“Kharkiv 1938” by Oleksandr Irvanets (LEE project) – a panel
Imagine that after winning the war with Bolshevik Russia in 1920, Ukraine defeated all external and internal enemies, growing into a world power. Every year, the capital of the Ukrainian Workers’ and Peasants’ Republic, a country building national communism, hosts the Proletarian Carnival. Politicians, writers, artists, spies, and assassins come to the city. Among the carnival guests are Leni Riefenstahl and Nobel laureate Olha Kobylanska, Ernest Hemingway and Henry Miller… Meanwhile, one of the guests, someone invisible, powerful and dangerous, becomes the target of the search for SBU colonel Yuriy Kotsiuba. In the novel “Kharkiv 1938” Oleksandr Irvanets , in a mocking and iconoclastic tone, plays with the conventions of alternative history, dystopia and spy thriller. Letting his imagination run wild, he delves into the deep recesses of Ukrainian national traumas and complexes.

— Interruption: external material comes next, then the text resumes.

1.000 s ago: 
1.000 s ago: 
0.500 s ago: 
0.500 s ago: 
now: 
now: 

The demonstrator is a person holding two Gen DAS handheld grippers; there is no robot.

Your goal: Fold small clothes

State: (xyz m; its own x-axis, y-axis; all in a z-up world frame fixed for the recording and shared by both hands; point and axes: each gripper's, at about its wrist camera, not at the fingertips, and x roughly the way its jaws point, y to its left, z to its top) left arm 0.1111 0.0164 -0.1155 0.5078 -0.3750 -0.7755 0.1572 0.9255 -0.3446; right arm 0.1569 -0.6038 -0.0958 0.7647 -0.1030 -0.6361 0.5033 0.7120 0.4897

Participants: Oleksandr Irvanets – author, Andrij Saweneć – translator, moderator: Switłana Ołeszko
Ołeksandr Irvanets (born 1961 in Lviv) is a poet, prose writer, playwright, and translator. He grew up in Rivne, Volyn, and from 1990 to 2022 lived in Irpin near Kyiv. Graduate of the Maxim Gorky Institute of Literature in Moscow (1989). Together with Yuriy Andruhovych and Viktor Neborak, he co-founded the legendary literary group Bu-Ba-Bu. In Polish translations, a selection of his dramas “Recording” and other works (2001), novels “Rivne/Rowno” (2008) and “Lovecraft’s Disease” (2013), and poems “Vanya from Ryazan” (2022) were published. Translator from Belarusian, Czech, French, Russian and Polish (works of Janusz Korczak and Janusz Głowacki). Winner of the Helen Szczerban-Lipka Prize (USA), scholarship holder of the Fulbright Foundation (USA), Schloss Solitude Academy (Germany), Kultur-Kontakt Foundation (Austria) and the Gaude Polonia programme of the Ministry of Culture and National Heritage of the Republic of Poland. Finalist of the Angelus Central European Literary Award (2014).